Have we forgotten how to cry?
Sometimes it takes a talented writer to remind us of what it means to be human. (Are you paying attention, George and Condoleezza?). I’ve just finished reading “God Laughs & Plays” by David James Duncan, author of “The River Why.”
I invite you to read this excerpt. And weep.
Duncan is telling the story of a nurse, Gerri, who went on her fourth mission of mercy to Iraq in May 2002.
Before this recent trip—amid all the American flag waving and war rumblings—Gerri’s oldest daughter tried to persuade her to stay home. Gerri didn’t describe their discussion, but she did say that, after finally accepting Gerri’s sense of mission, daughter offered mother an old-souled piece of advice. “If you do go” she said, “be completely present, wherever you go.”These words returned to Gerri in May 2002, in an Iraqi hospital virtually bereft of medicine and hope. While her group moved from bed to bed, Gerri approached a woman sitting next to her dying child. Gerri speaks no Arabic. The woman spoke no English. Trying to be “present” anyway, Gerri looked at the child, then at the mother, and placed her right hand over her own heart.
The Iraqi mother placed her right hand over her own heart.
Gerri’s eyes and the mother’s eyes simultaneously filled with tears.
The hospital was crowded. Gerri’s visitation time was short. She started to move to the next bed, but then remembered her daughter’s words: “completely present.” She and the mother were already crying, their hands over their hearts. There was nothing Gerri could do, despite her medical training, for the child. “How much more present,” she wondered, “is it possible to be?”
She stepped forward anyway.

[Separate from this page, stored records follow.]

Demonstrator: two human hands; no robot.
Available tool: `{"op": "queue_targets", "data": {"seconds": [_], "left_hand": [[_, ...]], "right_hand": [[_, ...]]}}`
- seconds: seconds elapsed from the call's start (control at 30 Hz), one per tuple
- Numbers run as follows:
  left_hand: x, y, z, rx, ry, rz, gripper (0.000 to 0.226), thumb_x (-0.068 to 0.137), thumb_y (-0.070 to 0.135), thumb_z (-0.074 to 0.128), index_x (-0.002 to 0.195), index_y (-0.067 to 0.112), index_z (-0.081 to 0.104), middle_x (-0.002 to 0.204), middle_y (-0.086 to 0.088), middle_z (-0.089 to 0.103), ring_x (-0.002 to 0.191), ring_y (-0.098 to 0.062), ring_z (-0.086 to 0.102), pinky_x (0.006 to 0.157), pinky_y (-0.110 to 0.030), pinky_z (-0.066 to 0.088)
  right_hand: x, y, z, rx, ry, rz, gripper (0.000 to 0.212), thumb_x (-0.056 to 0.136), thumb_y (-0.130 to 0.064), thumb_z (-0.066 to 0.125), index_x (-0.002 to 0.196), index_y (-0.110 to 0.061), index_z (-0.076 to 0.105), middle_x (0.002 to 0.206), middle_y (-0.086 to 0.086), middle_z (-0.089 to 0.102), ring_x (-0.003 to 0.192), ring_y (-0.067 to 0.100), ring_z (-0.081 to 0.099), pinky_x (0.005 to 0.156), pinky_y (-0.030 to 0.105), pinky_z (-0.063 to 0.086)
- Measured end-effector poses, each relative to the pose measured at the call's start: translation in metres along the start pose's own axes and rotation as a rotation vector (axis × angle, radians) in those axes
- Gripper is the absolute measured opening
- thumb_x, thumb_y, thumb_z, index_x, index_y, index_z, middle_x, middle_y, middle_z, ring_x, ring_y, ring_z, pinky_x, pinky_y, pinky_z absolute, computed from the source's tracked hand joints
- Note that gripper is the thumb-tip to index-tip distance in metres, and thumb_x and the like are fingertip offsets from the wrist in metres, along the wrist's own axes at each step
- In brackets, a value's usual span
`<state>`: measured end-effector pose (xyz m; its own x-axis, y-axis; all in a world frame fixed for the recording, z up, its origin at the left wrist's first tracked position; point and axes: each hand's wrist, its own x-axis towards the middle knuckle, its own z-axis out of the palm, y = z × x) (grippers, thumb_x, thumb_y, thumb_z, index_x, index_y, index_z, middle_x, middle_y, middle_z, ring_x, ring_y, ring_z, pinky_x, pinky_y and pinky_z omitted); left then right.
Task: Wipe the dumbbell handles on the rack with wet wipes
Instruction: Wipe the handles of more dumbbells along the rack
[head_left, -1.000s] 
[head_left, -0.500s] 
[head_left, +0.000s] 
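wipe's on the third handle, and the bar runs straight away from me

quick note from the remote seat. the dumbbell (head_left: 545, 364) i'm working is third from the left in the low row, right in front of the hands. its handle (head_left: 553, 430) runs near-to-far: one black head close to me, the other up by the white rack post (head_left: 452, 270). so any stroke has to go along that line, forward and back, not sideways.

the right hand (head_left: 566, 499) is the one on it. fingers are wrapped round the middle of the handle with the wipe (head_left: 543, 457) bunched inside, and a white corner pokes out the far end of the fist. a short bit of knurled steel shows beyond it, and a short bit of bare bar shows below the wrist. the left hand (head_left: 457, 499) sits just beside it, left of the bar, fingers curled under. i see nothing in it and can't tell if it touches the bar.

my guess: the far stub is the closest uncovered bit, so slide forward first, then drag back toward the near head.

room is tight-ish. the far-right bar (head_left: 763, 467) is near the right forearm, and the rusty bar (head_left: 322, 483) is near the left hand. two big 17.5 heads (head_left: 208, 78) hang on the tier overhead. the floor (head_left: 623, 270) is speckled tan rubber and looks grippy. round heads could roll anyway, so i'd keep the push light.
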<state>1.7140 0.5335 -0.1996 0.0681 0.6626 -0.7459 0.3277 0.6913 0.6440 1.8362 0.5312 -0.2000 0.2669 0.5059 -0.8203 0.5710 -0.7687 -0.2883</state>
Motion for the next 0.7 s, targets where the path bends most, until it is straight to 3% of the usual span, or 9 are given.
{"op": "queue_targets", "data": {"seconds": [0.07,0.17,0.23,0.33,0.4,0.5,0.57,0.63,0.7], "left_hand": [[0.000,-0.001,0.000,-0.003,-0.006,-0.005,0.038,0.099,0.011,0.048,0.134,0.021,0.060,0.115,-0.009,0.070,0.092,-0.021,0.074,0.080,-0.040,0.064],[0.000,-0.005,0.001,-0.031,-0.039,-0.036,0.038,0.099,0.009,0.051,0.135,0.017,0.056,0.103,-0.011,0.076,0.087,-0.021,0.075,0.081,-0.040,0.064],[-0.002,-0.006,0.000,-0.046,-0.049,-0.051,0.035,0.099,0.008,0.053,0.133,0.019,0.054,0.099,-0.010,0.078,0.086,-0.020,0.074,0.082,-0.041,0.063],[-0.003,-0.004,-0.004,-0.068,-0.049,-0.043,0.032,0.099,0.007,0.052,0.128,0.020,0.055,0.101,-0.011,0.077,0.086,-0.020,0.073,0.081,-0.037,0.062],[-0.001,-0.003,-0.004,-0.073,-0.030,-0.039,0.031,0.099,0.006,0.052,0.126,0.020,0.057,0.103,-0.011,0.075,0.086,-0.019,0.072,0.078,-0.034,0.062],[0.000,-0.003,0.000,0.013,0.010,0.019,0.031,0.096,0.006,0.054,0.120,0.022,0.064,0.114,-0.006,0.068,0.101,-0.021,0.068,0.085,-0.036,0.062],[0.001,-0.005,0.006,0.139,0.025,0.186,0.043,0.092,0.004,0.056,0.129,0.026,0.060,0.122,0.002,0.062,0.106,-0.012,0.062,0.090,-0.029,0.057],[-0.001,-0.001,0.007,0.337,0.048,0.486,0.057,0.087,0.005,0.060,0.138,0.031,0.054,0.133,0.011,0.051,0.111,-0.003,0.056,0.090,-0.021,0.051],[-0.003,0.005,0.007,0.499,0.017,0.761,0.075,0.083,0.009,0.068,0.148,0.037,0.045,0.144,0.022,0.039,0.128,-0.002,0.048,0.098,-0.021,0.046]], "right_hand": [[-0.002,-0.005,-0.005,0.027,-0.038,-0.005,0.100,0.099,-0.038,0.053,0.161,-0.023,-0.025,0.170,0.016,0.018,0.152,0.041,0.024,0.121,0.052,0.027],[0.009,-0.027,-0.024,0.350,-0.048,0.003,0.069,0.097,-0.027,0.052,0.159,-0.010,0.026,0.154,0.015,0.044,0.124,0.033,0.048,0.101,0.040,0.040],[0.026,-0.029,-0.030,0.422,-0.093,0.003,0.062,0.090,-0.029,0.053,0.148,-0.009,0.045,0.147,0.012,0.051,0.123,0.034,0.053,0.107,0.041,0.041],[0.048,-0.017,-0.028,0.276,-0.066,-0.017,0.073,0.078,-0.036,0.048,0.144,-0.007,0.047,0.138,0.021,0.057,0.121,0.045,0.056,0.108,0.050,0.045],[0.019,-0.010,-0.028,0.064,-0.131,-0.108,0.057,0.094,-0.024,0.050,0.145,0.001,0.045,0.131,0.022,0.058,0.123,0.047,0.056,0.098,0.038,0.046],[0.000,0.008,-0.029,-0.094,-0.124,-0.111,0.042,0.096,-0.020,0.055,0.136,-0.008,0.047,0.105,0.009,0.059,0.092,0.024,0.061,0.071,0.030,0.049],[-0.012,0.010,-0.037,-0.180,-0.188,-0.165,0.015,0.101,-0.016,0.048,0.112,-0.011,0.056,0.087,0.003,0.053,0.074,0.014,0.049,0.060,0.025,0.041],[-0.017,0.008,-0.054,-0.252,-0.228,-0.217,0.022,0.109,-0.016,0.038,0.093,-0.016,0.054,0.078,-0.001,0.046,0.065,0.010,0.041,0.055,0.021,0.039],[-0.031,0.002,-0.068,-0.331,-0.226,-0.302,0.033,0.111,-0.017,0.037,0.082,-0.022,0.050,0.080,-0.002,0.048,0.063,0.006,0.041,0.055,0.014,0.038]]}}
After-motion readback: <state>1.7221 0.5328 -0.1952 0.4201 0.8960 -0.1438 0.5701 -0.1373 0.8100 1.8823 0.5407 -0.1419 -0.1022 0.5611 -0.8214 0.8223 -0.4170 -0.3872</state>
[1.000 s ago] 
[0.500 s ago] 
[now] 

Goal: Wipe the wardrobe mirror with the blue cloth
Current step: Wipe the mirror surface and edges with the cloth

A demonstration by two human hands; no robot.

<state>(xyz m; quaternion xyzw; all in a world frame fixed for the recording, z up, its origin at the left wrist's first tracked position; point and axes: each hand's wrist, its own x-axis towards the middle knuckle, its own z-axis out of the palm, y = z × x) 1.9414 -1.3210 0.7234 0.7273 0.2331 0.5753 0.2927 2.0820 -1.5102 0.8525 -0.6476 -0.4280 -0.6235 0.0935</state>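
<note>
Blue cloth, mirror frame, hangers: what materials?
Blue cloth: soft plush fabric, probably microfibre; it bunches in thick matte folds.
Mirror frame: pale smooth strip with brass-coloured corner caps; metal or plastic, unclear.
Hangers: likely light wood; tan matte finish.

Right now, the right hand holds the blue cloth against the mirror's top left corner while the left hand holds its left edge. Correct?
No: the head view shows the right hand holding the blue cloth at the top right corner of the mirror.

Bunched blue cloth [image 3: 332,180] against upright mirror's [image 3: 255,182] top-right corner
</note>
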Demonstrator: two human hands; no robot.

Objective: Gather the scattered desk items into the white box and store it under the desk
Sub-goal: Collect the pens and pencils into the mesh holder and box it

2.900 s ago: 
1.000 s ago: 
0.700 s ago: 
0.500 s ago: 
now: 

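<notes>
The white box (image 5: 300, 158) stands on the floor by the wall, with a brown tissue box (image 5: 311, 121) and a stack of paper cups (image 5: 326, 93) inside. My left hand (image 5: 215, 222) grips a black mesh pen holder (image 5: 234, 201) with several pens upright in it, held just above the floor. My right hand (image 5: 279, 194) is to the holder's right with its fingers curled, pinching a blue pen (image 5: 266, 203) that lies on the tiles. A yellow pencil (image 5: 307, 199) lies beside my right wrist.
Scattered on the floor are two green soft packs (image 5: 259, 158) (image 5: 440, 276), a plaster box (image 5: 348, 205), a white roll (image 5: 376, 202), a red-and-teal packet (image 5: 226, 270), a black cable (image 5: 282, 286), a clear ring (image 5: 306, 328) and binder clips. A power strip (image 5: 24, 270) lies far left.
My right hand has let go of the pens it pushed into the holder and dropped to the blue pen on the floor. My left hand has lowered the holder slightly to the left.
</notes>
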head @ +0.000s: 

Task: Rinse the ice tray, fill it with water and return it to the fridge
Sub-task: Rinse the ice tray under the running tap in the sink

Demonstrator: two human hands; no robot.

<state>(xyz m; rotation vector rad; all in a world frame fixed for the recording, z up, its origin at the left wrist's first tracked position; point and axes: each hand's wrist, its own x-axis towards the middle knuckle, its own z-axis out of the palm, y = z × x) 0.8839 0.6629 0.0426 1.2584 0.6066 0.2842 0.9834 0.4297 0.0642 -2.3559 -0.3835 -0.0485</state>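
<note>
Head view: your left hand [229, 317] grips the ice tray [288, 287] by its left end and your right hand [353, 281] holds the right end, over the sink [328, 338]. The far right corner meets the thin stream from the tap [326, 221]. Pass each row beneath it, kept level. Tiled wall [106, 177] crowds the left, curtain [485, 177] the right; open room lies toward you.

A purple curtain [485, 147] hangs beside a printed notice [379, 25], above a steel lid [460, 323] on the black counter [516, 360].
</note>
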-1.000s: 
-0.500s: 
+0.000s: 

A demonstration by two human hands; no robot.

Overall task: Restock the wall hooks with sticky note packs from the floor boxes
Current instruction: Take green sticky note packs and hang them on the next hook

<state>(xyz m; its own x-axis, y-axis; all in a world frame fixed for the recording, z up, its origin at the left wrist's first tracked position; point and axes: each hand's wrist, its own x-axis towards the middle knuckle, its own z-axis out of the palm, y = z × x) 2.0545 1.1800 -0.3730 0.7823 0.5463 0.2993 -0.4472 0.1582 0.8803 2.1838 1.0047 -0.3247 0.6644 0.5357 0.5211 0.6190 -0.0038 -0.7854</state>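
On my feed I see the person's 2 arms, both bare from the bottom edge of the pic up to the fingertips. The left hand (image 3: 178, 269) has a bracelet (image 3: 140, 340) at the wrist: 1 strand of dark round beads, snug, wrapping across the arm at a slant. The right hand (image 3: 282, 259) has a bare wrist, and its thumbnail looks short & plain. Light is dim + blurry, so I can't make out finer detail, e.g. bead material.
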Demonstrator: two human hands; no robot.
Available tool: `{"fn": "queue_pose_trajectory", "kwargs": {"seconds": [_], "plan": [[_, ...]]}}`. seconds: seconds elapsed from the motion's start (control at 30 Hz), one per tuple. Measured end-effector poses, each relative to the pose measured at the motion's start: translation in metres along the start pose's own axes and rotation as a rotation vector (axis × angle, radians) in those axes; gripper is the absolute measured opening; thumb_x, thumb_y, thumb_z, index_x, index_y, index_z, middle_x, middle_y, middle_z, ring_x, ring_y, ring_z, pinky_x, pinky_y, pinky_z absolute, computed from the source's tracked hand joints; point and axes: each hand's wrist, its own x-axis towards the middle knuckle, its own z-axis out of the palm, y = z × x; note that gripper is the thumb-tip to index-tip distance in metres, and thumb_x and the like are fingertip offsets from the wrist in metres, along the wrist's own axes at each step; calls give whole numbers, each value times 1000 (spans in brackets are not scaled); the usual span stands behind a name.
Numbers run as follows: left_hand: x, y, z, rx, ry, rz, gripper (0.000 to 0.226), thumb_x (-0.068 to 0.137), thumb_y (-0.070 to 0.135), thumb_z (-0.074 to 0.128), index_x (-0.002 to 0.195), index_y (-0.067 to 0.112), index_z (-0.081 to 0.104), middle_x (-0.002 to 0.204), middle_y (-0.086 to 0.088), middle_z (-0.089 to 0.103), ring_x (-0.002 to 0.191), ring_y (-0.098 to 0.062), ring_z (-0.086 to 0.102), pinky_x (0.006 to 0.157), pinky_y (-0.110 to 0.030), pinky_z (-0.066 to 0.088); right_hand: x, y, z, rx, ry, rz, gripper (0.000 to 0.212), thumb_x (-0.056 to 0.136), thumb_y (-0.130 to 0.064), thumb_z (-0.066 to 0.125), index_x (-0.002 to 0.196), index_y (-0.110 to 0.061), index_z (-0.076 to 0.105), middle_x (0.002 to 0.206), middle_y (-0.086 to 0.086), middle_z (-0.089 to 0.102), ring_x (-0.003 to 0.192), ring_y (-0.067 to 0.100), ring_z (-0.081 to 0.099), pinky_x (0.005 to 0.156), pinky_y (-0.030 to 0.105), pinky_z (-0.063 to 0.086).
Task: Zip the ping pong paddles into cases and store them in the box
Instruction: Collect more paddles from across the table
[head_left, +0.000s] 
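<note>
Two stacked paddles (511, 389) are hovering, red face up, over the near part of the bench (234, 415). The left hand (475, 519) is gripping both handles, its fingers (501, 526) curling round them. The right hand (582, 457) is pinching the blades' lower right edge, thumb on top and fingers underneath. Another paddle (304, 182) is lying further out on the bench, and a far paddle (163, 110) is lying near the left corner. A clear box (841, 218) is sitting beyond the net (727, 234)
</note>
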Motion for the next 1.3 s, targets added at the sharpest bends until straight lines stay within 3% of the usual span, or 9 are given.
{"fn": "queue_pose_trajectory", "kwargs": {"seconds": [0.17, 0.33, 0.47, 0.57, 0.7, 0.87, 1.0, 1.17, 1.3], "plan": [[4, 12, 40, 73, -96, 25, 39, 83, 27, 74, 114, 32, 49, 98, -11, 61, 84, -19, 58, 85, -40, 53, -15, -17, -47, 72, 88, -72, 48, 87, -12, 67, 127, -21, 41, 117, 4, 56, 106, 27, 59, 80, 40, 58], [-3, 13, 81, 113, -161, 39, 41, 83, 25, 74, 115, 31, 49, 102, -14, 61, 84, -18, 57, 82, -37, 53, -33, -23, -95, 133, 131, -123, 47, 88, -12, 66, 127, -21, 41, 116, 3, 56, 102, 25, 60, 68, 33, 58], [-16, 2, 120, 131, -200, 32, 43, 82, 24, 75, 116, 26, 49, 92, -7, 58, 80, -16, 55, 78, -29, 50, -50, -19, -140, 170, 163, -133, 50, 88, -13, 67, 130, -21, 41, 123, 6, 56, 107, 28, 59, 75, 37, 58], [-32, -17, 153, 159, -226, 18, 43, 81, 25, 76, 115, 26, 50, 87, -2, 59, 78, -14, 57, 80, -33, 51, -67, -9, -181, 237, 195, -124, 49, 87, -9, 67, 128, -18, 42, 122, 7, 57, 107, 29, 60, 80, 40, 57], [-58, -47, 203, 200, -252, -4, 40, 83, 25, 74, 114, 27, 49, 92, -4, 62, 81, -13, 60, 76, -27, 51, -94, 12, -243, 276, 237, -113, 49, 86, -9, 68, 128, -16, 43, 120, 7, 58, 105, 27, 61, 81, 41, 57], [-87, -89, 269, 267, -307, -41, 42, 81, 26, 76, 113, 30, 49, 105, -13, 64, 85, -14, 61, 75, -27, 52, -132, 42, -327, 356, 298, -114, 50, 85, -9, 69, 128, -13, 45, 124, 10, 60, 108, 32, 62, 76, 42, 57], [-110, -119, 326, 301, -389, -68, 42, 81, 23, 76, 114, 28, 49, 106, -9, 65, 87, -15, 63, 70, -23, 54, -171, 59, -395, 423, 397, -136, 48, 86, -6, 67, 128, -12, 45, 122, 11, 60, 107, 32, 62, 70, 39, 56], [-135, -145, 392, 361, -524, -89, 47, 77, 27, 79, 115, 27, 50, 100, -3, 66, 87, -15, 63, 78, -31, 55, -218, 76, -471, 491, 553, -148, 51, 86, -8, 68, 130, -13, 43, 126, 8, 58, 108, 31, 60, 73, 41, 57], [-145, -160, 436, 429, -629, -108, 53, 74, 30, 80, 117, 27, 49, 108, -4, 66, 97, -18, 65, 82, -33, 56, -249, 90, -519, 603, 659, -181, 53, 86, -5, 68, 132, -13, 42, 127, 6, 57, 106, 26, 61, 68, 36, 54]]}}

With no plan but vague allegiance to the commandment, “completely present,” the nurse without medicine stepped toward the bed of the dying child and inconsolable mother. She then put both of her hands out, palms up.
The Iraqi mother fell into her arms.
“If only this experience were unique!” Gerri told me. “But I can’t tell you, any longer, how many mothers I’ve now held in this same way.”
Her voice grew faint over the phone.
I heard: “…diseases that children would almost never die from in the U.S….”
I heard: “…medicine so basic…”
Then her voice faded, or maybe I drowned it out. I’ve never taken interview notes while sobbing before.